**WORK REQUIRED:**
Search the listing for the string "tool". Copy every line that has it.

**DATASET CONTENT:**
┄┄┄┄┄┄┄┄┄┄┄┄┄┄┄┄┄┄┄┄
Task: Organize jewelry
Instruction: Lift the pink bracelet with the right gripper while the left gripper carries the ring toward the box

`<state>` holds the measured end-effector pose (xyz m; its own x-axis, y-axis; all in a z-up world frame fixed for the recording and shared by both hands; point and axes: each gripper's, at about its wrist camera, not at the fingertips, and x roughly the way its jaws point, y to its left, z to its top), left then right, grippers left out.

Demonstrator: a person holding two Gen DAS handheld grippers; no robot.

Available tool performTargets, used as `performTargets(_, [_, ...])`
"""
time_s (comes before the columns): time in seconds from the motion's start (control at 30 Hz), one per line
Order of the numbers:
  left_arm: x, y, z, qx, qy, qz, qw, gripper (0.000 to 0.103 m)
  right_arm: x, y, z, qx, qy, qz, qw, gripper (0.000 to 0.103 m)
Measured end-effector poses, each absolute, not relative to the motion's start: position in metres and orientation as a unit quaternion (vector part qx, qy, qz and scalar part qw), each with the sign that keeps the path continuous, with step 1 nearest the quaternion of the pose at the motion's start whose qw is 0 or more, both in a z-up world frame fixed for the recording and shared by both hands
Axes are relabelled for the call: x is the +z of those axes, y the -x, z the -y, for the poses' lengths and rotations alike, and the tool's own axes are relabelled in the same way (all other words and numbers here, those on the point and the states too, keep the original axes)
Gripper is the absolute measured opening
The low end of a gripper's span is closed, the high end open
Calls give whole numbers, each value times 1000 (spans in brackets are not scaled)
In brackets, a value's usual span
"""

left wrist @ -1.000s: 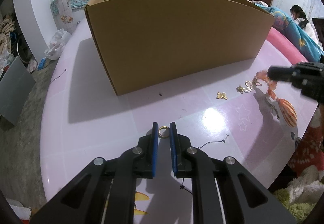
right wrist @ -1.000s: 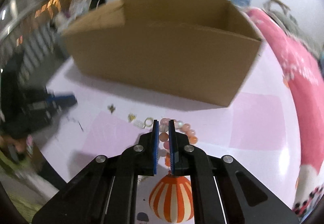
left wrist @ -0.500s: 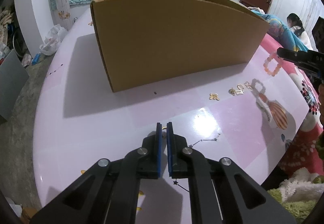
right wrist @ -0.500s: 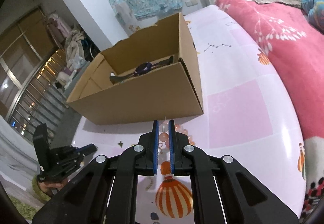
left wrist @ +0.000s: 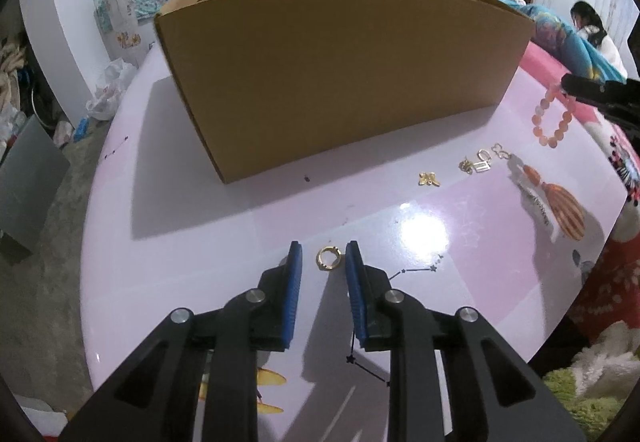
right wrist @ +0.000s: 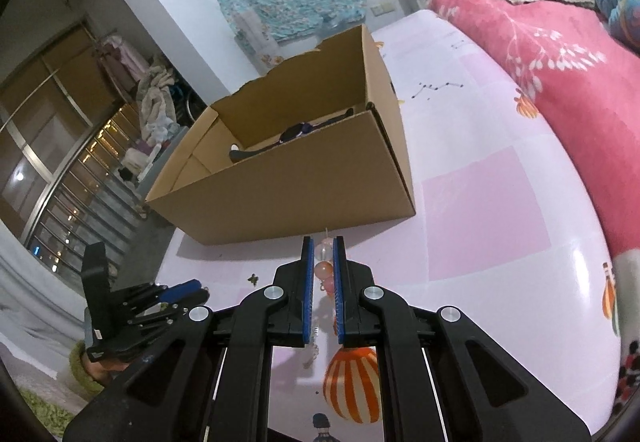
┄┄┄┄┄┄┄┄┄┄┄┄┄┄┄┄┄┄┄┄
**EXPECTED ANSWER:**
Available tool performTargets, used as `performTargets(_, [_, ...])`
Axes are relabelled for the call: x is the +z of those axes, y the -x, z the -y, for the poses' lengths and rotations alike, and the tool's own axes are relabelled in the same way (all other words and numbers here, those on the point and the states too, keep the original axes)

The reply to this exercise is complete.